Prediction of future events is most familiar—and successful—in the area of short-term weather. Indeed there is a crucial connection between the familiarity and the success of weather predictions. Weather forecasters, who make upward of 10 million forecasts each year in the United States alone, are able to constantly test and refine their predictive skills because they can compare their predictions to the weather conditions that actually occur (realizations). At the same time, decision makers who use weather forecasts (everyone from individuals deciding whether to carry an umbrella to military generals deciding how to deploy their forces) are able to develop judgment about the reliability of weather forecasts based on their own multiple experiences, and integrate this judgment into their decision processes. Moreover the production of weather predictions is linked to their use by a dynamic and sophisticated enterprise, including the mass media and companies that sell weather predictions, whose goal is to communicate the forecasts to those who might benefit from them. Finally many decisions based on weather predictions—for example, whether to evacuate a town, mobilize snow plows, or ground a fleet of airplanes—entail significant costs, and if predictions turn out to be wrong, those issuing them may be held accountable for their mistakes.

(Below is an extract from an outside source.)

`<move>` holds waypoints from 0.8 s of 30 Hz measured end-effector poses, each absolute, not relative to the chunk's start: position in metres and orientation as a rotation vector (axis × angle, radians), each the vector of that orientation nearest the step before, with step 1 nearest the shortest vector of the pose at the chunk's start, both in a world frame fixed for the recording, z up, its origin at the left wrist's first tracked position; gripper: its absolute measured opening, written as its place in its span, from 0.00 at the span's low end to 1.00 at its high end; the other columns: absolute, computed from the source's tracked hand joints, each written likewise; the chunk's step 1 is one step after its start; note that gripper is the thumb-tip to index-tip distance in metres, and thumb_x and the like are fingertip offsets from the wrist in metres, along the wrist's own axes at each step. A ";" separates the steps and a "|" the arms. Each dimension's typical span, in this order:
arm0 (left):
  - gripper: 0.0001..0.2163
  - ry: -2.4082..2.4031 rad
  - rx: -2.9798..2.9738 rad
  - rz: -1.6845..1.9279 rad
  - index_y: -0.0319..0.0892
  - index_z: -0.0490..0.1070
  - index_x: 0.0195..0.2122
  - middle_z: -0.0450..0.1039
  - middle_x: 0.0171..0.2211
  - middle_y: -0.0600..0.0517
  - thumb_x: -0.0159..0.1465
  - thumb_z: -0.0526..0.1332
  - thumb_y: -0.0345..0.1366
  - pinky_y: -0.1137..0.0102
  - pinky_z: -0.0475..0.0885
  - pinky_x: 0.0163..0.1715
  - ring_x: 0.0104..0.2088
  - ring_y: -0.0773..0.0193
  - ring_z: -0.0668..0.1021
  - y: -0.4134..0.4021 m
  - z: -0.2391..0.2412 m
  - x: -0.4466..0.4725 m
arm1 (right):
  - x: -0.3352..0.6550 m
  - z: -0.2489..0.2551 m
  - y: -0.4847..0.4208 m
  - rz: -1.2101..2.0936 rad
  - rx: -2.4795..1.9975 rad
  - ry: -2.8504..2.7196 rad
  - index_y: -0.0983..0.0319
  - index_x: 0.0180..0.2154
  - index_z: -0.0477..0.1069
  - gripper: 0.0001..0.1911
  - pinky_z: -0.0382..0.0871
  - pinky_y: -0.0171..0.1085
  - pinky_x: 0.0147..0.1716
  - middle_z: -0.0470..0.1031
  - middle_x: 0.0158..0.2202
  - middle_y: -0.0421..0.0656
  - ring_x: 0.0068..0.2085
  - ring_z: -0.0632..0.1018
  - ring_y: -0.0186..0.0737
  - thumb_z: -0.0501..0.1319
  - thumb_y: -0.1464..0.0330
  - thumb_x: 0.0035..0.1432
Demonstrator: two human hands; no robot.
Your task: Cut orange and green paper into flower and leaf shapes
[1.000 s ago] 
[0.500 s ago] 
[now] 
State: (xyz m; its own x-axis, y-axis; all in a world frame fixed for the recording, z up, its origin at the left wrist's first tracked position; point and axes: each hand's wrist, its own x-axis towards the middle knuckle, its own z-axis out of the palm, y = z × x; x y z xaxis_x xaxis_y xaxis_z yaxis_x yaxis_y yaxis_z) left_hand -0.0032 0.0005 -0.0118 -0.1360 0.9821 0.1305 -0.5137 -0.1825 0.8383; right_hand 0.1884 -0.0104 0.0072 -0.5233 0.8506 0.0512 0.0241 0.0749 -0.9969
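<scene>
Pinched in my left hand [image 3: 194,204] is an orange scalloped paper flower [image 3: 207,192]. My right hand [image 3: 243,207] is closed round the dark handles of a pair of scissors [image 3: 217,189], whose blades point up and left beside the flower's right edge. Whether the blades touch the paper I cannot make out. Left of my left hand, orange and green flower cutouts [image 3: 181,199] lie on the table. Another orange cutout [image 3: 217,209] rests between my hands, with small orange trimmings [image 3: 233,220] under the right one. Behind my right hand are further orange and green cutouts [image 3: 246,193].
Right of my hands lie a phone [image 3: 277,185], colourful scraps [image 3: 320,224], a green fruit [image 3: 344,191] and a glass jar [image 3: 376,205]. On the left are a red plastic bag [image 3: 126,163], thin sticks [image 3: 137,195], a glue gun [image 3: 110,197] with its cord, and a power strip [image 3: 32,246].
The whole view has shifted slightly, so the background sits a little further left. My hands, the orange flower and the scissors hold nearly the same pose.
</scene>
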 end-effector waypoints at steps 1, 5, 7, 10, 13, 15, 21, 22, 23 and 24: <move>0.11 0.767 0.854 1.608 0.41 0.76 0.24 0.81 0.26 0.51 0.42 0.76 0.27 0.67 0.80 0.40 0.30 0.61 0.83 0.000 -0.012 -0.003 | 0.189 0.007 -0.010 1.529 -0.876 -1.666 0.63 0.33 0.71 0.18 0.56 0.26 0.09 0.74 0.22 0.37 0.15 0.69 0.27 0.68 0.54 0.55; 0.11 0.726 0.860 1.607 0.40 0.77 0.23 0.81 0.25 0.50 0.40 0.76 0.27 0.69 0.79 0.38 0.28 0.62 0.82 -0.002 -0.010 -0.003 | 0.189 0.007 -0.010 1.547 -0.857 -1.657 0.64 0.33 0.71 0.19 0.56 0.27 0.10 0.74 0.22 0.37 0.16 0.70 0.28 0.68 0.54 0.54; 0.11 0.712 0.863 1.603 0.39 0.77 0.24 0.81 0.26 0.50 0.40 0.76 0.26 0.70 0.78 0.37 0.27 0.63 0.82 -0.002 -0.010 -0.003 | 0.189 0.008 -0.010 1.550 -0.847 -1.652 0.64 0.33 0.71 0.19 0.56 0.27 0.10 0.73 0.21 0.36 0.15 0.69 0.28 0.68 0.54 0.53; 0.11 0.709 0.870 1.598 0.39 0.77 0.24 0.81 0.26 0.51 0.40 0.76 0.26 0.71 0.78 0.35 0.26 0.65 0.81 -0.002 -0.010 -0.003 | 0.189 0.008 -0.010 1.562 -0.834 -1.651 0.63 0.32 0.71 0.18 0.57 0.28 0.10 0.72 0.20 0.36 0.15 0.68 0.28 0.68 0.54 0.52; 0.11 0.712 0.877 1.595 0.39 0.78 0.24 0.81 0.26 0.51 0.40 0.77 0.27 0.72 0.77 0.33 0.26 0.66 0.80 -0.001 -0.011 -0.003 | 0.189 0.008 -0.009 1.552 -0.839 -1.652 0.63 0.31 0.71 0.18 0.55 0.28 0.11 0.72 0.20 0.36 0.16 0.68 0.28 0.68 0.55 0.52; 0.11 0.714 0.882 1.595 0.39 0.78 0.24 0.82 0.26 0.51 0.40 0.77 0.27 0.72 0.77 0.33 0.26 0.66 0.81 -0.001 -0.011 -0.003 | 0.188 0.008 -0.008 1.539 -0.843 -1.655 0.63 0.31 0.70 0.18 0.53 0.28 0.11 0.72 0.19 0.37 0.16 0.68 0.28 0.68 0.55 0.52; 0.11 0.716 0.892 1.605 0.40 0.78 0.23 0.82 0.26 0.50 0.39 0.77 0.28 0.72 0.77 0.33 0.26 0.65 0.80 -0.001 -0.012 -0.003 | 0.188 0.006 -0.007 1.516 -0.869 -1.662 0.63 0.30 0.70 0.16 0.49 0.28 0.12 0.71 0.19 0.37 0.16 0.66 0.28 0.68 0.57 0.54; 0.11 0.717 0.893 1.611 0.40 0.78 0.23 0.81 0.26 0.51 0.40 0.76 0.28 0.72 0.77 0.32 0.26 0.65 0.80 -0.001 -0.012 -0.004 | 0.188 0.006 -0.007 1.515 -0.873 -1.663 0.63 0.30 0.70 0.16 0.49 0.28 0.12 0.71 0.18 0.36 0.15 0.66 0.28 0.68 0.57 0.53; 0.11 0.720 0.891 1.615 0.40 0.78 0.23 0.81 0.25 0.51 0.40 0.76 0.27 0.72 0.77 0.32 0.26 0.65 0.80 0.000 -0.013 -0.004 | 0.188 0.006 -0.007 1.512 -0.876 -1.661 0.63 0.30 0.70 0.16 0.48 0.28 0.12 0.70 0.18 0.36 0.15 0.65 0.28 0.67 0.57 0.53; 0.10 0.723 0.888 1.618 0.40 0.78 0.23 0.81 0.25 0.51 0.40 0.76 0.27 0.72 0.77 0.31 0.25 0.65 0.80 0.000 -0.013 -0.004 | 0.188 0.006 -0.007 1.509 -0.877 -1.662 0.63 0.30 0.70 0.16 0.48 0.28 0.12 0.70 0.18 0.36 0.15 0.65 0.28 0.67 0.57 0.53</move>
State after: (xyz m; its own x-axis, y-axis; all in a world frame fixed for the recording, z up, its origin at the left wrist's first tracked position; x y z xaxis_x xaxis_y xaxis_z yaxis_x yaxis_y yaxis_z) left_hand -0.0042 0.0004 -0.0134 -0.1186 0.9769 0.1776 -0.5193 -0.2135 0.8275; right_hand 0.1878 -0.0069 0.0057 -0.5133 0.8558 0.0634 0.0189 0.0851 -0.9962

One or more of these attributes—the ability to test predictions, gain experience in their use, communicate them effectively, and hold people accountable—are missing from most other areas of scientific prediction. The consequences of this distinction are especially important in public policy, for example, where decision makers turn to scientists to predict future costs of a public program, the health consequences of particular levels of chemicals in the environment, the future prospects of an endangered species, the regional climate impacts that can be expected as a result of greenhouse gas emissions, or the behavior of buried nuclear waste. Such predictive challenges are characterized by the fact that the event or condition to be predicted plays out over decades or even centuries, and may represent a temporally and spatially unique set of conditions within an open system. The learning necessary to improve predictive accuracy in such cases is thus very difficult to acquire, because (a) predictions cannot be compared to actual outcomes; (b) causes of error in predictions are contingent on specific conditions and thus cannot be generalized; or (c) in many cases, both.

Obstacles to Prediction

A well-known example of the first kind of difficulty are predictions of long-term climate change, which are the source of considerable scientific and political debate, yet cannot be confirmed in the time frame within which policy decisions about climate change will have to be made. Representative of the second problem was the inability of economic models to predict the change in the relationship between energy consumption and economic growth in the United States that occurred after the Arab oil embargoes of the 1970s. Economists had understood economic growth to be tightly coupled to rising energy use, and thus predicted that the embargo would cripple the U.S. economy. Actual events showed that existing energy technologies could be mobilized to significantly boost energy efficiency, and thus economic activity, in the absence of increased consumption (Schurr 1984). While this insight is important and revealed why past predictions were wrong, it is unlikely to add much to the ability to predict future economic growth trends, because such trends are influenced by innumerable variables of which energy use is only one.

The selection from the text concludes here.